Singing on the Roofs — a documentary-fictional journey

Singing on the Roofs

Address: enric rib

interpreters: Gilda Love, Chloe Romero

Year: 2022

premiere: Friday, 1 July 2022

★★★

Singing on the Roofs blends documentary insight with a texture of fiction that could feel real enough to touch. It grows from the long-standing collaboration between director Enric Ribes and the transformative artist Gilda Love, a partnership that began with a micro-track of the same name in 2017. The film closes with a nod to Federico García Lorca and lines from The Ladybug’s Song, threading memory and music into the fabric of the story.

Love stands as a figure linked to Barcelona’s Chinatown, a cityscape that holds an irreplaceable, evolving history. The film becomes a chronicle of a way of life that once thrived there, a community now marked by loss and shift. The core of the film is a crafted narrative about a family that the director imagines having, framed by the presence of a young woman and her daughter. Through their imagined household, the film explores longing, resilience, and the gaps between past and present.

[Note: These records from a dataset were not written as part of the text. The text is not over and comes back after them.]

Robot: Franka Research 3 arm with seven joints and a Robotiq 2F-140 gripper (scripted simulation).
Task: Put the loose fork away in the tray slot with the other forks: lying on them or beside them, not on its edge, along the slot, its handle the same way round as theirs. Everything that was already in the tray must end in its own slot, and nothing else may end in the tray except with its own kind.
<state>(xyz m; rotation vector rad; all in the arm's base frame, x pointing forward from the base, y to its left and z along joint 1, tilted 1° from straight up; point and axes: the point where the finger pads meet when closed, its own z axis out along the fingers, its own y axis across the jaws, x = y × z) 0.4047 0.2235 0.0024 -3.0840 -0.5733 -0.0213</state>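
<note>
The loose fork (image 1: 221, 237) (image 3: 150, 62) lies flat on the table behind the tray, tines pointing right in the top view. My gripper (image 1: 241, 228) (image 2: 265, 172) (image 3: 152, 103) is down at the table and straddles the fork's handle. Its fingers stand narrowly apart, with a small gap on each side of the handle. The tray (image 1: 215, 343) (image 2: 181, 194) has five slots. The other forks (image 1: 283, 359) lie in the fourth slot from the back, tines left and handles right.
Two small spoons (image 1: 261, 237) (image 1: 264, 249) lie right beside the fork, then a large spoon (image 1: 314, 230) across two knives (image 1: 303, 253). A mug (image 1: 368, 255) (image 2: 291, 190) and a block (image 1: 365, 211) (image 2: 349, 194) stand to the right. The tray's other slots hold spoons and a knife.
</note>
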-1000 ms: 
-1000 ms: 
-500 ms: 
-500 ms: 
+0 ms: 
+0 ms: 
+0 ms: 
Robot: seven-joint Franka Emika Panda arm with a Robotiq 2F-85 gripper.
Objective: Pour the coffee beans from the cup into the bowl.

From there the storytelling moves through several textures. It alternates between melodrama and the intimate census of a neighborhood, between archival footage and vivid scenes from performances at the famous Bodega Bohemia, and the idealization of a life that feels almost unattainable. What makes this work stand out is the director’s ability to present the old Raval school atmosphere in a way that invites both the participants and the audience to speak freely in front of the camera. The camera captures a real, unguarded moment, even as it follows an invented family dynamic. The result is an image of reality that is clear, bright, and personal, never merely documentary or fictional, but something in between that resonates with lived experience.

Throughout the film, the audience encounters a portrait that is both intimate and expansive. The performances and daily scenes are woven together to reveal how a neighborhood lives through memory and change, how stories are preserved through repetition and reinvention. The tension between what is seen on screen and what remains just beyond reach gives the work its emotional pull. By blending real locations, archival fragments, and a constructed domestic sphere, the film invites viewers to consider how culture persists even as neighborhoods transform, and how art can illuminate those transformations with honesty and warmth. The result is a reflective, empathetic meditation on community, memory, and the power of storytelling to keep a place alive in the imagination.